Sentiment Analysis of Twitter using Spark • CloudSigma

In our previous post, I worked out a way to extract real-time Twitter data using Apache Flume. Currently, I have got a lot of data from Twitter. Therefore, I would want to analyze it and find some trends from it. In order to perform sentiment analysis of the Twitter data, I am going to use another Big Data tool, Apache Spark.

According to Hortonworks, “Apache Spark is a fast, in-memory data processing engine with elegant and expressive development APIs to allow data workers to efficiently execute streaming, machine learning or SQL workloads that require fast iterative access to datasets. With Spark running on Apache Hadoop YARN, developers everywhere can now create applications to exploit Spark’s power, derive insights, and enrich their data science workloads within a single, shared dataset in Hadoop.”

A Spark program can be written in JAVA, Scala, Python or R. In this case, we will be using JAVA along with Maven. In addition, Spark comes with both HDP and Cloudera distribution. Spark 2 is the current version being used.

In order to perform the sentiment analysis with Spark, I am creating a new Maven project. I am naming it Twitter Sentiment Analyzer’. Next, I am creating a class, “TwitterDataFlow.java” in which I would implement all the required methods.

Language Tool: Spell Corrector

Initially, in the POC, I found that if the spelling in the tweets is wrong, the results of the Sentiment Analysis are adversely affected. Therefore, I am introducing a SpellChecker. It will help us correct the spelling of the tweets before using them for Sentiment Analysis.

I am going to do this by creating a new static method named ‘CorrectSpell’. Furthermore, I am going to use a LanguageTool in order to check the spellings and correct them.

According to LanguageTool’s GIT, “LanguageTool is an Open Source proofreading software for English, French, German, Polish, Russian, and more than 20 other languages. It finds many errors that a simple spell checker cannot detect.”

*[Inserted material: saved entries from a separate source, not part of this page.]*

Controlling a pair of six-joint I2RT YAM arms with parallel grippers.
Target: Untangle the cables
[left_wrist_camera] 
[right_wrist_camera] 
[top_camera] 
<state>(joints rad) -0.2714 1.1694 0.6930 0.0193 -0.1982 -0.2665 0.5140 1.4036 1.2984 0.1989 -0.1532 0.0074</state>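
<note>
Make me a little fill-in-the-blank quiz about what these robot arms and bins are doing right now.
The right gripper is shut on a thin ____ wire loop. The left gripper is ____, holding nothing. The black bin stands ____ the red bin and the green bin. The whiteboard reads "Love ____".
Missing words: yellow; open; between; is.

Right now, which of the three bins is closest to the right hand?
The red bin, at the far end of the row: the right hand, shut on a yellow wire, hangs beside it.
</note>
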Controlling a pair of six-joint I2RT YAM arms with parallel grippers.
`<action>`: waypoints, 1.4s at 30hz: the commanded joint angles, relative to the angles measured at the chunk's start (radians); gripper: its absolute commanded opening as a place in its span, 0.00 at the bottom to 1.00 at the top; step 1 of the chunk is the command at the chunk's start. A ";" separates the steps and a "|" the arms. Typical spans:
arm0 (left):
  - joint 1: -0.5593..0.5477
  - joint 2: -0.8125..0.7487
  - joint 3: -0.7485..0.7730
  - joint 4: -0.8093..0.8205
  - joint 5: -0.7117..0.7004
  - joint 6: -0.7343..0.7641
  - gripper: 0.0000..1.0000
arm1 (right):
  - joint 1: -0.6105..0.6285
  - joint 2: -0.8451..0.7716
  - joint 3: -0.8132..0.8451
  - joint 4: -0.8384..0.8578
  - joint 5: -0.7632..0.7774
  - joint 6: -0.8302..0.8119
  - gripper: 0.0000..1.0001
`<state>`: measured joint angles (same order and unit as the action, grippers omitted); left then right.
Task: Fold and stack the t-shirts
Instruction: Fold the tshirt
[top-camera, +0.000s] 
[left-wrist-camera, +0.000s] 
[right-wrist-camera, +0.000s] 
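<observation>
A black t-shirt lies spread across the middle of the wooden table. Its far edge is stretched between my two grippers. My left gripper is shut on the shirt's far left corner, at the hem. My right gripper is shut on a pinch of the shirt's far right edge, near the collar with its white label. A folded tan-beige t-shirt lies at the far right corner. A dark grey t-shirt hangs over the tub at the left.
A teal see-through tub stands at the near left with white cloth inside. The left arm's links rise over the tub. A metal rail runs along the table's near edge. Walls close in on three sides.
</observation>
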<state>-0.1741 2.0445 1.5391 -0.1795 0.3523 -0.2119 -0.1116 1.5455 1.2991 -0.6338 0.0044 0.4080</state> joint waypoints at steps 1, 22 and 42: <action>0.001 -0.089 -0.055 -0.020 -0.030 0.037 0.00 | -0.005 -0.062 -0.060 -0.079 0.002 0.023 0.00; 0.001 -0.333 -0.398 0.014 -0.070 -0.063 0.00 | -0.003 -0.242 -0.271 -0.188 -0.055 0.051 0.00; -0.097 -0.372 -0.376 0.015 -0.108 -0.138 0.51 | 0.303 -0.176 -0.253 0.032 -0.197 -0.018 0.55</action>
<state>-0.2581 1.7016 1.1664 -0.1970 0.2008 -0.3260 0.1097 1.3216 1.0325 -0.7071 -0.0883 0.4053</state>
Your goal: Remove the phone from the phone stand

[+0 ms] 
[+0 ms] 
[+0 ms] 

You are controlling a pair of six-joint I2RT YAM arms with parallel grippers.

Next, I am adding a dependency for the language tool in pom.xml:

<dependency>
<groupId>org.languagetool</groupId>
<artifactId>language-en</artifactId>
<version>4.0</version>
</dependency>

After that, I am defining a static class level variable langTool of class JLanguageTool. Then, I am initializing langTool with an object of class AmericanEnglish.

Next, I am coding the method named SpellChecker with input as String text (normal text) and return type as String (Text with Correct Spellings) as well. I am using the check method of JLanguageTool with the parameter as unchecked text. Next, it returns a list of RuleMatch. According to JLanguageTool Java Docs, RuleMatch class provides “information about an error rule that matches text and the position of the match.”

Following this, I am defining three variables, ‘result’ of type String, ‘lastPos’ of type integer, ‘tmp’ of type String. In addition, with each RuleMatch, I am recreating the sentence with first suggested spelling from the tool. With that, I have added necessary try-catch blocks wherever required.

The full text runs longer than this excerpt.